Thomas Deiters, Städte- und Gemeindetag MV, fordert

die Abschaffung der Altersgrenze für Bürgermeister und Landräte.

FOTO: CORNELIUS KETTLER

Unterstützung findet Deiters bei Dietger Wille, Kopf der Kommunalpolitischen Vereinigung der CDU in MV. Die Qualifikation müsse zählen, nicht das Alter der Bewerber, so Wille. „Bürgermeister und Landräte sollen durchaus wieder kandidieren, wenn sie sich für fit genug halten.“ Der Wähler sollte letztlich entscheiden, wer die Verantwortung trägt. Dazu müsste nur ein Satz im Gesetz gestrichen werden. Wille: „Man muss also nur sagen, will man es oder nicht.“

Einige (Ober-)Bürgermeister im Land würden sicher weitermachen, schätzen Insider ein, etwa Roland Methling (63/in Rostock oder Reinhard Dettmann (67/Teterow, beide parteilos). Methling begrüßte gestern die Initiative zur Gesetzesnovelle. „Bestimmte Regelungen im Beamtenrecht sind tatsächlich antiquiert und vergessen den vielbeschworenen demografischen Wandel.“ Werden Bürgermeister wie jetzt früh nach Hause geschickt, „geht gesellschaftliches Leistungsvermögen verloren“. Ob er 2019 in Rostock wieder antreten würde, sagt Methling nicht.
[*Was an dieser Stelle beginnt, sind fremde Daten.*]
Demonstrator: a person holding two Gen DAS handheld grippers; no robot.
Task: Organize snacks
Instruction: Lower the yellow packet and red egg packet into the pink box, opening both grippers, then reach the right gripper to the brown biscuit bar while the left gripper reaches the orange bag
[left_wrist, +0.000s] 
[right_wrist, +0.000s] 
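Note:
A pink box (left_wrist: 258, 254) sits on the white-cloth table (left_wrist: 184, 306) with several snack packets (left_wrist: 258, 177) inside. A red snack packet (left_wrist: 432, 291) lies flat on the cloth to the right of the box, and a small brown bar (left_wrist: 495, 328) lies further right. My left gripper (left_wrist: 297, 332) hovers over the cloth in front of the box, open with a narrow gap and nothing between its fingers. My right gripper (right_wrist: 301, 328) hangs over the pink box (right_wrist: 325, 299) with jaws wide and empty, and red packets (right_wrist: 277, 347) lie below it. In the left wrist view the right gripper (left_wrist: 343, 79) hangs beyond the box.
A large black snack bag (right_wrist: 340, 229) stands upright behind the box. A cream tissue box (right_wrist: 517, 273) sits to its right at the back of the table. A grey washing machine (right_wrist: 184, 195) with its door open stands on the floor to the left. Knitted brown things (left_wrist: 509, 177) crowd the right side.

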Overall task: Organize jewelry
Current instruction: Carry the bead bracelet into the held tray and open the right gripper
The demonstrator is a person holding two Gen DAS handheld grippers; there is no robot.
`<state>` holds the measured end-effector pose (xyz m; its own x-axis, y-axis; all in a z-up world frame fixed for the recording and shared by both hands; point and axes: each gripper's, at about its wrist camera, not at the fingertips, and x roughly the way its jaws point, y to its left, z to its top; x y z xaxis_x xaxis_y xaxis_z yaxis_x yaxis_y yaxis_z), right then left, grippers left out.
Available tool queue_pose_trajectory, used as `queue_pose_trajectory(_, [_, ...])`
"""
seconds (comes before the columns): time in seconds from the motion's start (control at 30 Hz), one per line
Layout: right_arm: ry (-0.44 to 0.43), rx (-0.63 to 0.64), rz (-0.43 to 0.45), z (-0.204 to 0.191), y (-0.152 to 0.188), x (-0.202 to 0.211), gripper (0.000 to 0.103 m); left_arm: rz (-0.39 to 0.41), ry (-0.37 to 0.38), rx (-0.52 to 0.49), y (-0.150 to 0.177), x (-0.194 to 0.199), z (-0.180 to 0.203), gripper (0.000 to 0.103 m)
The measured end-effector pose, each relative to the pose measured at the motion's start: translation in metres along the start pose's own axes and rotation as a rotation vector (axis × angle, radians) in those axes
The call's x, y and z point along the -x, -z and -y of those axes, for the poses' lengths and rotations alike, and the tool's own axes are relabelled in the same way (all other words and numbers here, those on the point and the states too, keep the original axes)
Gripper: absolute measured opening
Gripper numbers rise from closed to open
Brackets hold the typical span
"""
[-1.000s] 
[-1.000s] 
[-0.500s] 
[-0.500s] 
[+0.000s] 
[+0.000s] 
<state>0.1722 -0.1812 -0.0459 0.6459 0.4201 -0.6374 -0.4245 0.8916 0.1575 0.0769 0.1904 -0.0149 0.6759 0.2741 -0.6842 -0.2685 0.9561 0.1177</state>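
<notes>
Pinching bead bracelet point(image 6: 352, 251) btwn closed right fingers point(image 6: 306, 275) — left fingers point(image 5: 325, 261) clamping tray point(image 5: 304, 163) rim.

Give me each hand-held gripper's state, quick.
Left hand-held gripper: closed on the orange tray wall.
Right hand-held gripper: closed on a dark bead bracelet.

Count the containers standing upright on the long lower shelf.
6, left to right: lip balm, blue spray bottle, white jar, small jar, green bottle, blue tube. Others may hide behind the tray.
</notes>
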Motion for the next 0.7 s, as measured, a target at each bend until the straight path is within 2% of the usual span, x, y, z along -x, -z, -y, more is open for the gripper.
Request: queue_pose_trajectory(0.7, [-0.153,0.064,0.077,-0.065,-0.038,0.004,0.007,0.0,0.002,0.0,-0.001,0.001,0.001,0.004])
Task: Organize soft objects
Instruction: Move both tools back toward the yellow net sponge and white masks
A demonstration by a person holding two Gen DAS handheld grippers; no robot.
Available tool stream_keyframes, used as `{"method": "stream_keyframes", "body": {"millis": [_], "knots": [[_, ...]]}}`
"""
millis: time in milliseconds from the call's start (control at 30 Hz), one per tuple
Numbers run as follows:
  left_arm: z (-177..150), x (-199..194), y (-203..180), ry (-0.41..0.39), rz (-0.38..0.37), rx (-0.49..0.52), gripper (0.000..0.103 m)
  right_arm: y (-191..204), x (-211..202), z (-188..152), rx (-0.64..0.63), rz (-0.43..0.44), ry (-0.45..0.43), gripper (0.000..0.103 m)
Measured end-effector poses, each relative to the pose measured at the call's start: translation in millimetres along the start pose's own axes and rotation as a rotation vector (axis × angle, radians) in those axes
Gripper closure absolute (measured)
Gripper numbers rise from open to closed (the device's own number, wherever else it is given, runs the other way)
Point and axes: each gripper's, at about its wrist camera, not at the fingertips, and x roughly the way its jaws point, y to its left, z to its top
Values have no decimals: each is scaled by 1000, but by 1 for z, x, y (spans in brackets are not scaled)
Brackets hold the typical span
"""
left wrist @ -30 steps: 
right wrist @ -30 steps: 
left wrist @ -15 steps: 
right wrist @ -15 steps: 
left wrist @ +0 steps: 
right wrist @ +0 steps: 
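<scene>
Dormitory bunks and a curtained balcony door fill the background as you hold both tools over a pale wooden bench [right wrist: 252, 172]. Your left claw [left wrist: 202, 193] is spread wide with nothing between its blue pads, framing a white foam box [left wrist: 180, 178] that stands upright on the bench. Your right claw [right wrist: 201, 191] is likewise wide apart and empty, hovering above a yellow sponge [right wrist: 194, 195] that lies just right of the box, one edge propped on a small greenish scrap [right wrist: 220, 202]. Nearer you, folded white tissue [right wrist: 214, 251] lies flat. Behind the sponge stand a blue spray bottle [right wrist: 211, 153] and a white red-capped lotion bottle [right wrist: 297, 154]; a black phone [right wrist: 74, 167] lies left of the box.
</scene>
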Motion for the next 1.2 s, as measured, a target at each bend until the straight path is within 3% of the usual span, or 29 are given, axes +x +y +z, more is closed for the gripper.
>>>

Die Landesregierung tut sich offenbar noch schwer mit dem Thema. „Dazu gibt es noch keine abgestimmte Position“, so Regierungssprecher Andreas Timm. So klingt das auch von der Landes-SPD. Die CDU würde wohl lieber jüngere Bürgermeister sehen. Es sei „sinnvoll, junge Menschen für die Übernahme hauptamtlicher Verantwortung für Gemeinden, Städte und Landkreise zu begeistern“, erklärt Parteichef Vincent Kokert. Die AfD spricht sich dagegen klar für ein Verschwinden der Altersgrenze aus. „Warum sollen Bürgermeister und Landräte, die gute Arbeit leisten und bei ihren Bürgern beliebt sind, abtreten müssen?“, so Leif-Erik Holm. Auch er spricht von „Altersdiskriminierung“.